A Chinese man displays new issued yuan notes at a bank on Aug. 31, 2005 in Shanghai, China.
China Photos/Getty Images/File
By Scott Cendrowski
December 6, 2016

China watchers briefly flipped out late Monday.

On the ad-supported site XE.com, a popular free currency data provider, China’s currency—the yuan—dropped from 6.86 to $1 to 7.5 to $1 overnight. Just like that, it was worth 10% less.

After Donald Trump attacked China for manipulating its currency just this weekend, the yuan’s dramatic fall seemed like confirmation that China was up to no good.

Except it wasn’t true.

Unlike most other currencies, the yuan doesn’t trade overnight, even after Chinese officials extended its trading time this year by five hours (now 9:30 a.m. to 11:30 p.m.). For that reason, it couldn’t have fallen when watchers in the U.S. were freaking out. In addition, even when the yuan does plummet, it can only fall by 2% a day around a set midpoint. That’s because of the tight controls China’s central bank wields over its trading range. (This, by the way, is what China considers currency reform: a price band in which traders must submit bids. If the yuan were fully tradable, it’s possible that the currency would fall all the way to 7.5 to $1.)

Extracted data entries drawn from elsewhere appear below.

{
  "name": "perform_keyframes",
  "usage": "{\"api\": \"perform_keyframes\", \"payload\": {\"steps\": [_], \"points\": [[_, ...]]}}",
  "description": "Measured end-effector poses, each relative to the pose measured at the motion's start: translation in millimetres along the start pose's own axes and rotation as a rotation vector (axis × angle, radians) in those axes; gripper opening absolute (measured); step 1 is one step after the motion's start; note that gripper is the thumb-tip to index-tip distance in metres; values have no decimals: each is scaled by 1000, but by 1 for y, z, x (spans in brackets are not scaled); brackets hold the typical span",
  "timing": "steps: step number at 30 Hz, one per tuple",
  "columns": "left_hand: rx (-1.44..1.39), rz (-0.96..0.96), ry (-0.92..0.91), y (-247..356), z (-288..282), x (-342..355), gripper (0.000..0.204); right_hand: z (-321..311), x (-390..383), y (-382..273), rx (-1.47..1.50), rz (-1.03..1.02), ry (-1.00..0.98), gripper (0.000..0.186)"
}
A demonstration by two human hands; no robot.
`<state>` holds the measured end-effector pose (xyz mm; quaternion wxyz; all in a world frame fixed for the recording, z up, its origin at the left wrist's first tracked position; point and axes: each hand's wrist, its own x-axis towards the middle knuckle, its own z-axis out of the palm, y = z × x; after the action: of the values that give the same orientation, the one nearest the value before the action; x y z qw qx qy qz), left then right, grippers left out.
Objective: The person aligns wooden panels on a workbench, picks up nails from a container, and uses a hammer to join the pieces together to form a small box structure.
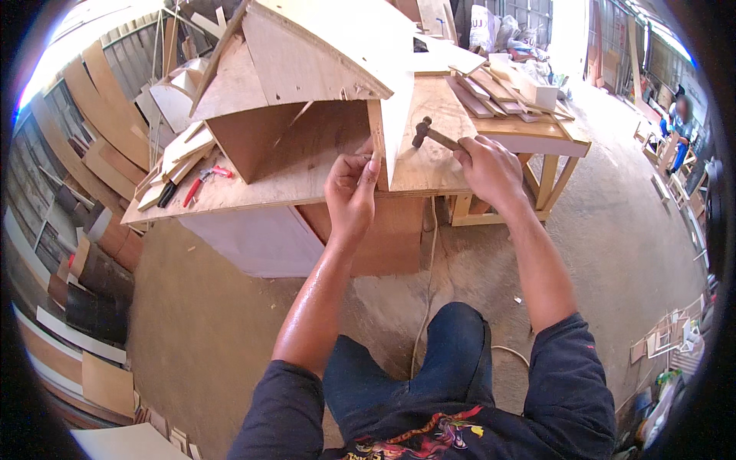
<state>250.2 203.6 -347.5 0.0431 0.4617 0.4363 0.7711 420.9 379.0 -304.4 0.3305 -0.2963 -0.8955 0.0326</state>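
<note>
1. L hand: thumb + fingers closed in a pinch at the front edge of the upright panel; can't tell if a nail or similar is btwn them, too small/hidden.
2. R hand: fingers wrapped round the handle of the hammer, head twd the panel, near it but not touching.
3. Work = roofed plywood box, on the tabletop, open front facing the person, panel at its R side.
4. Step looks like nailing/tapping that edge (judgement). Start w/ light taps, L fingertips low + off the strike line.
5. Once any nail bites, L hand shd move well away b4 harder hits.
6. Aim face square to the edge; edge looks thin, so an angled hit cd split ply or bend a nail.
7. R grip looks fairly far back on the handle: good for swing, less so for control; choke up for 1st taps.
8. Brace the box vs sideways shift, b/c blows from the R wd prob. push it L.
9. Red-handled pliers lie on tabletop, L side, handy for pulling a bent nail.
</note>
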Motion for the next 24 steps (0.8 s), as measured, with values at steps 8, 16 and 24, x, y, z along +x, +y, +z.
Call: {"api": "perform_keyframes", "payload": {"steps": [8, 16, 24], "points": [[45, 35, 90, -14, -1, 10, 13, 1, 4, 5, -129, 23, -156, 29], [88, 88, 39, -12, -6, 4, 14, 1, -3, 1, -32, -15, -51, 30], [260, 126, 46, 45, -14, 16, 10, 6, -3, 7, 20, -37, -8, 30]]}}
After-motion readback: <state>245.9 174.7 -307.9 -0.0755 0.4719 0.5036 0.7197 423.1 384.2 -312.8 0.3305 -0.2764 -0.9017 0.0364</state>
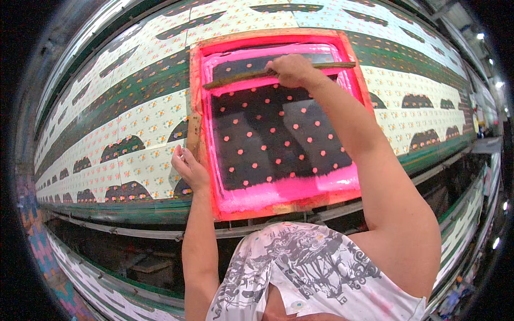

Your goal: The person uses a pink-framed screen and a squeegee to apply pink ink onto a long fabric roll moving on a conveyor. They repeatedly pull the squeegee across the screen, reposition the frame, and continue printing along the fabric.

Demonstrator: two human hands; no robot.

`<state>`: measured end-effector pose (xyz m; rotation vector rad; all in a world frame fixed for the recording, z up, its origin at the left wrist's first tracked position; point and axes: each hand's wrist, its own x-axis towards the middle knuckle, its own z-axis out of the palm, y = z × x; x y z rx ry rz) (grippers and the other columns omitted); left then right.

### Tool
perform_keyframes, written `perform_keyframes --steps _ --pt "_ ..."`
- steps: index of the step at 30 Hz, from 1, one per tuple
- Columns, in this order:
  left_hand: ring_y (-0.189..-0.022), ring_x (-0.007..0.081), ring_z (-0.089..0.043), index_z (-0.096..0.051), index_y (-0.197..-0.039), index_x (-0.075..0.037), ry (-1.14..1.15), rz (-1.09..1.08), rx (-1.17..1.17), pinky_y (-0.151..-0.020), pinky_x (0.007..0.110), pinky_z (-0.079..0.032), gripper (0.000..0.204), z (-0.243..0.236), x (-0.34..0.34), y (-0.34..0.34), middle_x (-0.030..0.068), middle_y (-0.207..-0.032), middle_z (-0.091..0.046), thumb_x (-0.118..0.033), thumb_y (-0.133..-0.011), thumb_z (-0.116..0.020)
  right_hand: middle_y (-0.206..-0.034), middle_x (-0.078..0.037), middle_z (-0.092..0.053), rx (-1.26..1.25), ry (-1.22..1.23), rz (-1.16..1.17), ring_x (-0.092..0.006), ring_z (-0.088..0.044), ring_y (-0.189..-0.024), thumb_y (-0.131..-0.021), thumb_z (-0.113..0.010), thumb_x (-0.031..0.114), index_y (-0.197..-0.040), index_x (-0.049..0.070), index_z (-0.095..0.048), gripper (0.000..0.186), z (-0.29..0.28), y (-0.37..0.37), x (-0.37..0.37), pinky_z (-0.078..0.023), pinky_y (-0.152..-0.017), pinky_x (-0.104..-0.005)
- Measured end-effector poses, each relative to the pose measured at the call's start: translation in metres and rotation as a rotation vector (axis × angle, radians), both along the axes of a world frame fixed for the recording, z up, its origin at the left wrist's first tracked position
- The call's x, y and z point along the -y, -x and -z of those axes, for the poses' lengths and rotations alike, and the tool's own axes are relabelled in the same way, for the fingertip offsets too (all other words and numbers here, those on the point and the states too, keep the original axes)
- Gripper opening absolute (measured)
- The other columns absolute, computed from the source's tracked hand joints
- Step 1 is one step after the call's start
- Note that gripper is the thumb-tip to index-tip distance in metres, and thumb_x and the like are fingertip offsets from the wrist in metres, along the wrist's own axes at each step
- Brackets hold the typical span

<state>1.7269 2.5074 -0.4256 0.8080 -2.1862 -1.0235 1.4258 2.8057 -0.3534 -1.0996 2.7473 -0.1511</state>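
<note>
A screen-printing frame (354,51) with wooden sides stained pink lies on the long printing table. Its dark mesh (257,140) carries rows of small pink dots. Inside the far part of the frame, my right hand (293,70) is closed around a long wooden squeegee (235,79), which spans nearly the frame's width and slants slightly. Bright pink ink (292,190) lies in a thick band along the near side and around the borders. My left hand (190,168) is beside the frame's left edge, below a short wooden strip (193,134), its fingers loosely bent and apart, holding nothing visible.
Pale fabric pieces (152,125) printed with small flowers, with dark curved shapes between them, cover the table on both sides. A metal rail (134,231) runs along the near table edge. Another table (101,283) with pale pieces stretches behind me.
</note>
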Motion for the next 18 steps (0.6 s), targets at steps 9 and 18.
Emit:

An error from London data provided ICAP looks to be the immediate cause of the overnight confusion.

Professional traders with Bloomberg terminals saw the yuan spot prices from a dozen banks all hovering around the actual price of 6.86/$1. Then there was ICAP’s ask price at 7.48 to $1. They must have thought, ICAP screwed it up.

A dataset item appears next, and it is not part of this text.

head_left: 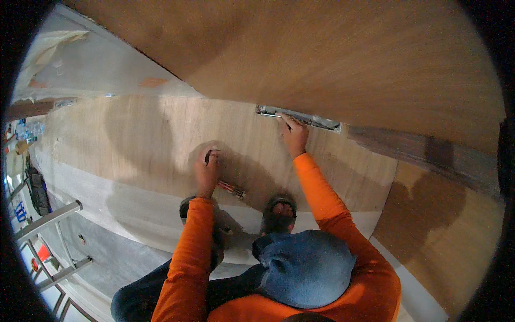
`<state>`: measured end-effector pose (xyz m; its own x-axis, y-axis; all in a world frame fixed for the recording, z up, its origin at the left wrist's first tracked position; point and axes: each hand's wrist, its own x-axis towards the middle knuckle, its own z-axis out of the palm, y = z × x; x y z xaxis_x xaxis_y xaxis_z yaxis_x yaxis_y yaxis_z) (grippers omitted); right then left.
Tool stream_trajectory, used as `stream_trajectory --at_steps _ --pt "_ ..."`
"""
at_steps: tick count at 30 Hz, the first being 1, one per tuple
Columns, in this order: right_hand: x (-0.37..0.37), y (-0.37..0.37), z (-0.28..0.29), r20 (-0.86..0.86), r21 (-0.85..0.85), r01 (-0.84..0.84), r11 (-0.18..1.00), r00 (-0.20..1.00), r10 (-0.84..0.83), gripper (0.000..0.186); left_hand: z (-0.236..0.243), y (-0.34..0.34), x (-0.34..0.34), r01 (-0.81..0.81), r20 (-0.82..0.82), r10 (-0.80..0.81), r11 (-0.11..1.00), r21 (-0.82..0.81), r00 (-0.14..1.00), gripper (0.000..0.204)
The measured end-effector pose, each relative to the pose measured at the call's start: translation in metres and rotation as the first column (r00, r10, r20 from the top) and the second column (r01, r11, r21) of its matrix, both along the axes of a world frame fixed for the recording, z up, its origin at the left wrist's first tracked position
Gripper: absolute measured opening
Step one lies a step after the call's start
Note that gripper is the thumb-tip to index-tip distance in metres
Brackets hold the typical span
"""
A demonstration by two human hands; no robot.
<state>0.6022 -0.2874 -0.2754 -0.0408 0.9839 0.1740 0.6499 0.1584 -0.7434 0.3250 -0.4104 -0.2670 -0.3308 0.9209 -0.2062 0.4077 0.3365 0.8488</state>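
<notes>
My right hand (295, 138) is closed on a slim tool with a bright metal shaft (272, 115), perhaps a screwdriver; its grip is mostly hidden by the fingers. The shaft lies across the left part of a long metal-lined slot (316, 121) at the foot of the large wooden panel. To the left and nearer to me, my left hand (206, 174) hovers over the floor, fingers curled around a small dark thing (207, 156) that I cannot make out. Beside that wrist, a red and white package (232, 188) lies on the floorboards.
A large wooden panel (322, 48) rises beyond my hands. At right runs a dark wooden strip (429, 155). My sandalled feet (280, 209) stand near the floor's pale border. An aluminium ladder (51, 220), a black bag (37, 190) and scattered items are at left.
</notes>
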Motion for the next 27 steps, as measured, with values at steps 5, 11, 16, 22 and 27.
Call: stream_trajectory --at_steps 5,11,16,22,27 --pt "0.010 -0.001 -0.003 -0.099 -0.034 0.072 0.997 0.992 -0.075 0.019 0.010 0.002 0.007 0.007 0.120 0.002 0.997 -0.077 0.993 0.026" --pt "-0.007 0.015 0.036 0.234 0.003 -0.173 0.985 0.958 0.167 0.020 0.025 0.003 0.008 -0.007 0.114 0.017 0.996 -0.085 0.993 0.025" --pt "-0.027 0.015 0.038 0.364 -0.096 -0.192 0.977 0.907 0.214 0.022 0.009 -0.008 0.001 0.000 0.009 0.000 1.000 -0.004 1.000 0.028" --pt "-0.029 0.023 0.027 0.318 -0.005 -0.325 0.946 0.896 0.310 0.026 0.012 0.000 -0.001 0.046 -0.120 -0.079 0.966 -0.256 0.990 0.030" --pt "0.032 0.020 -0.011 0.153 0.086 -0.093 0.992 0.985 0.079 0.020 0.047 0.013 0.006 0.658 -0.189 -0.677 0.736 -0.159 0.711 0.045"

But casual observers without access to a Bloomberg terminal, which rents for $2,000-per month, only saw one figure on XE.com and Google Finance. It’s not clear why the two sites used the erroneous yuan exchange rate, but they did.

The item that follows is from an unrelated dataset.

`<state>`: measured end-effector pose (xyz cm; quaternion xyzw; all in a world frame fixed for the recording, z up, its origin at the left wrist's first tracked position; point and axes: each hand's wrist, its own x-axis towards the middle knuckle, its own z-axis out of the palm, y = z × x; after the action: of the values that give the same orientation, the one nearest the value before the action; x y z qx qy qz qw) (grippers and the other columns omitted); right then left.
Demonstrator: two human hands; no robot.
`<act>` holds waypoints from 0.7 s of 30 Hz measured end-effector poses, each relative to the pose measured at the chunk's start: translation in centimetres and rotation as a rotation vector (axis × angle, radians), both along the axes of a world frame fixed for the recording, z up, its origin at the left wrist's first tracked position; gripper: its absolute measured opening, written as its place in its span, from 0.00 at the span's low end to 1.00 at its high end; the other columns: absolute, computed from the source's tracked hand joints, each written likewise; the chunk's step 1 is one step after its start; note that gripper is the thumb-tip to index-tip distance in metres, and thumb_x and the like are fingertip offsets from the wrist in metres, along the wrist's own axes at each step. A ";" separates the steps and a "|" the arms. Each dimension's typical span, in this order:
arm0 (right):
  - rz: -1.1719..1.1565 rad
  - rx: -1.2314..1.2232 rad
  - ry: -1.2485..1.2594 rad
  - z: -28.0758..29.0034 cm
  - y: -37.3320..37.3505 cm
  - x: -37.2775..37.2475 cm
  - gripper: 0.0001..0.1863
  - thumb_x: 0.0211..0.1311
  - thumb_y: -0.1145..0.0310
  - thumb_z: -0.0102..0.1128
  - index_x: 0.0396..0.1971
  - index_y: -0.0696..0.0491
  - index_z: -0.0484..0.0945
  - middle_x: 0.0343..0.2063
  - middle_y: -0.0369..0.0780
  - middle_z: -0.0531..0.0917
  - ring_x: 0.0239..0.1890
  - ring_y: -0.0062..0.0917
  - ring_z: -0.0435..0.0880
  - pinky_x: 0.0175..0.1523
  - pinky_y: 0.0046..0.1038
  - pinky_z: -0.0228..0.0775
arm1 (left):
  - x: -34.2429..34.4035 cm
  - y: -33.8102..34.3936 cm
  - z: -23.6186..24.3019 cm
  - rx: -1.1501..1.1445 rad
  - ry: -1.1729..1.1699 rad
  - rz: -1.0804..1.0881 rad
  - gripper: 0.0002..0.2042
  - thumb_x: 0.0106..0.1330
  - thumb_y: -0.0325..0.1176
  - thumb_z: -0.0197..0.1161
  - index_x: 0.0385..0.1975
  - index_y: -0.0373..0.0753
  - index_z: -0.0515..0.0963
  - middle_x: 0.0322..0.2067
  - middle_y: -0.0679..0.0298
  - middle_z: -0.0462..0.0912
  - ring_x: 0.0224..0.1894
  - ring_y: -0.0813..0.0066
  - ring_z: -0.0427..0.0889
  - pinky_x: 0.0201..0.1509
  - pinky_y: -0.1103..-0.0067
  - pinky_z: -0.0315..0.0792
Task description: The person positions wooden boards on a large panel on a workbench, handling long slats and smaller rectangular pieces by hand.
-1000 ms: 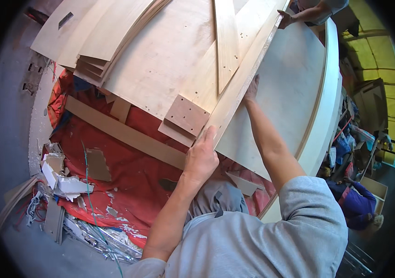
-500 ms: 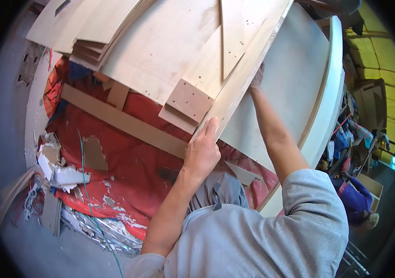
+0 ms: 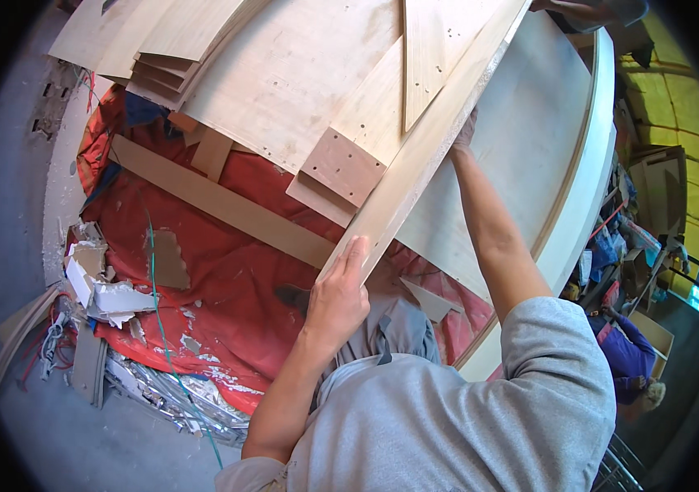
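A long pale wooden board [image 3: 435, 135] runs slantwise across the head view, away from me to the far right. My left hand [image 3: 339, 291] is closed round its near end, fingers lying over the top face. Farther along, my right hand [image 3: 465, 133] grips the board's right edge, its fingers partly hidden behind the wood. Left of the board lie a small drilled plywood block [image 3: 343, 166] and a narrow wooden strip [image 3: 421, 61]. Beneath these spreads a large plywood sheet [image 3: 275, 90]. To the right, a pale panel [image 3: 521, 139] slopes under my right forearm.
Stacked boards [image 3: 170, 61] lie at the upper left. Red sheeting [image 3: 210, 303] covers the floor, with a wooden plank [image 3: 226, 201] and torn white scraps [image 3: 107, 287] on it. Another person's arm [image 3: 591, 12] reaches in at the upper right; a person in purple [image 3: 624, 353] is farther right.
The long board's near end has slid toward me and slightly left, and my left hand has moved down with it. My right hand has shifted slightly to the right along with the board.
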<state>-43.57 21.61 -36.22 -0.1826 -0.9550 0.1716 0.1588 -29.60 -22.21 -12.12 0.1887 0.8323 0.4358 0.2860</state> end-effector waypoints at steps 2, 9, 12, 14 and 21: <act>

Meanwhile, in China there was calm. The equivalent popular Chinese finance site Sina runs didn’t use the erroneous exchange.

China’s currency is unstable, and its government is spending large sums of its hoarded dollars and other foreign currencies to support it. Analysts from big banks like Bank of America, Goldman Sachs, and UBS said earlier this year the yuan was destined to fall to at least 7 to $1 sometime next year.

 

But the yuan’s not falling 10% in a day. And because of government controls, probably not for a while.

Oh, and the currency rose slightly on Tuesday.